On the Red Hat Enterprise Linux 7 systems used in this example this is done using grubby to edit the configuration:

$ grubby --update-kernel=ALL --args="isolcpus=2,3,6,7"

We must then run grub2-install <device> to update the boot record. Be sure to specify the correct boot device for your system! In my case the correct device is /dev/sda

$ grub2-install /dev/sda

The resulting kernel command line used for future boots of the system to isolate cores 2, 3, 6, and 7 will look similar to this:

linux16 /vmlinuz-3.10.0-229.1.2.el7.x86_64 root=/dev/mapper/rhel-root ro rd.lvm.lv=rhel/root crashkernel=auto  rd.lvm.lv=rhel/swap vconsole.font=latarcyrheb-sun16 vconsole.keymap=us rhgb quiet LANG=en_US.UTF-8 isolcpus=2,3,6,7

these are cores we want the guest virtual machine instances to be pinned to. After running grub2-install reboot the system to pick up the configuration changes.

4- Configuring the Nova Scheduler

On each node where the OpenStack Compute Scheduler (openstack-nova-scheduler) runs edit /etc/nova/nova.conf. Add the AggregateInstanceExtraSpecFilter and NUMATopologyFilter values to the list of scheduler_default_filters. These filters are used to segregate the compute nodes that can be used for CPU pinning from those that can not and to apply NUMA aware scheduling rules when launching instances:

scheduler_default_filters=RetryFilter,AvailabilityZoneFilter,RamFilter,ComputeFilter,ComputeCapabilitiesFilter,ImagePropertiesFilter,CoreFilter,NUMATopologyFilter,AggregateInstanceExtraSpecsFilter

Restart the Scheduler

$ systemctl restart openstack-nova-scheduler.service

 5- Create Aggregates, Flavors & Finalizing Configuration

Host aggregates can be regarded as a mechanism to further partition an availability zone; while availability zones are visible to users, host aggregates are only visible to administrators. Host aggregates started out as a way to use Xen hypervisor resource pools, but has been generalized to provide a mechanism to allow administrators to assign key-value pairs to groups of machines. Each node can have multiple aggregates, each aggregate can have multiple key-value pairs, and the same key-value pair can be assigned to multiple aggregate. This information can be used in the scheduler to enable advanced scheduling, to set up xen hypervisor resources pools or to define logical groups for migration.

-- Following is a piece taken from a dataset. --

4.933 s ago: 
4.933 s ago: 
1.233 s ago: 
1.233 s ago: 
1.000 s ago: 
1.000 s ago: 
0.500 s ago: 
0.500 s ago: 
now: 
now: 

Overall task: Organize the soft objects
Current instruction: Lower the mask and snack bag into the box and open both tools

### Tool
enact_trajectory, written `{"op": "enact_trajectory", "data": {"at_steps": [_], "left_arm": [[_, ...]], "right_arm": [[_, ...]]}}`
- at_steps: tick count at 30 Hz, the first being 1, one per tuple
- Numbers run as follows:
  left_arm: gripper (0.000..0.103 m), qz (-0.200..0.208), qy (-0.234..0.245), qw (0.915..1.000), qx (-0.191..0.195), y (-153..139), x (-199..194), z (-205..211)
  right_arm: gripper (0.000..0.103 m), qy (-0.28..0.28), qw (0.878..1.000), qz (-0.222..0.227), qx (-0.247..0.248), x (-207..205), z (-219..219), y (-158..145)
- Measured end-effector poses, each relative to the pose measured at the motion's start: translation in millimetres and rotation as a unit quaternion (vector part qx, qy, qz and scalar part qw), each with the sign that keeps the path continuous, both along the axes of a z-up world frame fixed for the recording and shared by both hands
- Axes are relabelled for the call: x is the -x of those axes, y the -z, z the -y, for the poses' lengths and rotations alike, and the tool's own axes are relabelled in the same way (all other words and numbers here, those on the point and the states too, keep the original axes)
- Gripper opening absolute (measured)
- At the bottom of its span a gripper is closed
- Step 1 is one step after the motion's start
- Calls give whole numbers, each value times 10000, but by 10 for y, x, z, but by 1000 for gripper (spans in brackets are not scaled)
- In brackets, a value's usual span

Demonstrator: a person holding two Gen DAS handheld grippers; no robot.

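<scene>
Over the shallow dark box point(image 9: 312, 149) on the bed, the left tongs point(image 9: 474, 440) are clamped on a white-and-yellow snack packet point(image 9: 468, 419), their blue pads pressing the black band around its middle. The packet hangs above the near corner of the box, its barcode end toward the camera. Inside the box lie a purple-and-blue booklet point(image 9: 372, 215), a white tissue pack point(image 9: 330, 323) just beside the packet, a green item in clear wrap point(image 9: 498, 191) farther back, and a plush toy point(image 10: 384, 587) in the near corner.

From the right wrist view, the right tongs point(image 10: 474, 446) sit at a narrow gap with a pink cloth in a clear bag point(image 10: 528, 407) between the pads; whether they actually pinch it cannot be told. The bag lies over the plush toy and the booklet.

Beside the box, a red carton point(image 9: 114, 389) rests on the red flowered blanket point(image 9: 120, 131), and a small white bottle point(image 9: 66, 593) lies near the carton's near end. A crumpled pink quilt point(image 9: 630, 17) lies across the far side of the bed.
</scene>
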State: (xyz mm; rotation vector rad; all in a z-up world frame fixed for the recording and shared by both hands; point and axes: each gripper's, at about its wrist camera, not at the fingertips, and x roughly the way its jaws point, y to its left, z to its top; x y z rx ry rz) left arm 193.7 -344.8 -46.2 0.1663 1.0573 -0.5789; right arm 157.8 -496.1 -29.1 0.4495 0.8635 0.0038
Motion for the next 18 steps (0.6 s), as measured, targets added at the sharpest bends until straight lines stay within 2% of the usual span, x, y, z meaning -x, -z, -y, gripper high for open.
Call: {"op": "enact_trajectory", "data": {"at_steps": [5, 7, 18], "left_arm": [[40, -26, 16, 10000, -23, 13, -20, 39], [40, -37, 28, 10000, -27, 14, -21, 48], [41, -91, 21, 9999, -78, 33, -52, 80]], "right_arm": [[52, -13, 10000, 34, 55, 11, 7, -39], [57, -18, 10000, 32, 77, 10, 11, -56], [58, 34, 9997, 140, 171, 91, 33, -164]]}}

$ nova aggregate-create performance
+----+-------------+-------------------+-------+----------+
| Id | Name        | Availability Zone | Hosts | Metadata |
+----+-------------+-------------------+-------+----------+
| 1  | performance | -                 |       |          |
+----+-------------+-------------------+-------+----------+

Set metadata on the performance aggregate, this will be used to match the flavor we create shortly – here we are using the arbitrary key pinned and setting it to true:

$ nova aggregate-set-metadata 1 pinned=true
Metadata has been successfully updated for aggregate 1.
+----+-------------+-------------------+-------+---------------+
| Id | Name        | Availability Zone | Hosts | Metadata      |
+----+-------------+-------------------+-------+---------------+
| 1  | performance | -                 |       | 'pinned=true' |
+----+-------------+-------------------+-------+---------------+
Create the normal aggregate for all other hosts:

$ nova aggregate-create normal
+----+--------+-------------------+-------+----------+
| Id | Name   | Availability Zone | Hosts | Metadata |
+----+--------+-------------------+-------+----------+
| 2  | normal | -                 |       |          |
+----+--------+-------------------+-------+----------+
Set metadata on the normal aggregate, this will be used to match all existing ‘normal’ flavors – here we are using the same key as before and setting it to false.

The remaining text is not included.